Though anyone who pens upward of 1,700 compositions inevitably will produce trivialities as well as triumphs, Ellington’s list of jazz masterpieces reaches wider than anyone else’s, partly because of his obvious genius and partly because his career stretched so long: from his professional debut in 1917 to shortly before his death in 1974, at age 75. Without Ellington tunes such as “In a Sentimental Mood,” instrumental classics such as “Mood Indigo” and “Reminiscing in Tempo” and theatrical works such as “Jump for Joy” and “My People,” American music would be much diminished.

Yet understanding the personality who created these works — and who stole credit for comparable achievements by his collaborator Billy Strayhorn and others — has proved far more difficult than evaluating his catalog. For Ellington was circumspect about how much, or how little, he revealed of himself to even those who worked with him for decades.

The latest author to attempt to crack the mystery, Terry Teachout, makes a heroic effort but concedes the problem from the outset.

“He talked not to explain himself but to conceal himself,” writes Teachout in “Duke.”

To Ellington’s own musicians, Teachout adds a little later, “he was a riddle without an answer, an unknowable man who hid behind a high wall of ornate utterances and flowery compliments that grew higher as he grew older.”

By the end of his tome, Teachout concedes simply: “Everyone knows him — yet no one knows him. That was the way he wanted it.”

Even so, Teachout gives us valuable glimpses into Ellington’s modus operandi and musical insights into some of the composer’s significant works.

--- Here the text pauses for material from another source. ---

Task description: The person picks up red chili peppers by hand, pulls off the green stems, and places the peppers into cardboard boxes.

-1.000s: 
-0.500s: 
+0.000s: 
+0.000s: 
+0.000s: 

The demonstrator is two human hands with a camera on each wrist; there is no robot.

If we never hear in Ellington’s voice why he seized songwriting credit from Strayhorn and uncounted other colleagues, if we never come to understand how he felt about the women he promiscuously pursued, if we never fully sense the flesh-and-blood human being in “Duke,” that indeed may be because that’s how the composer wished it.

We do, however, get a better fix on exactly how Ellington built his celebrated big band and crafted some of his landmark compositions, especially when it comes to his earlier, shorter works. As Ellington’s career developed and his musical ambitions expanded, he ventured into more expansive works that Teachout unpersuasively attempts to discount. In so doing, Teachout, alas, reveals more about his own cultural biases and blind spots than about Ellington’s compositional idiosyncrasies and achievements.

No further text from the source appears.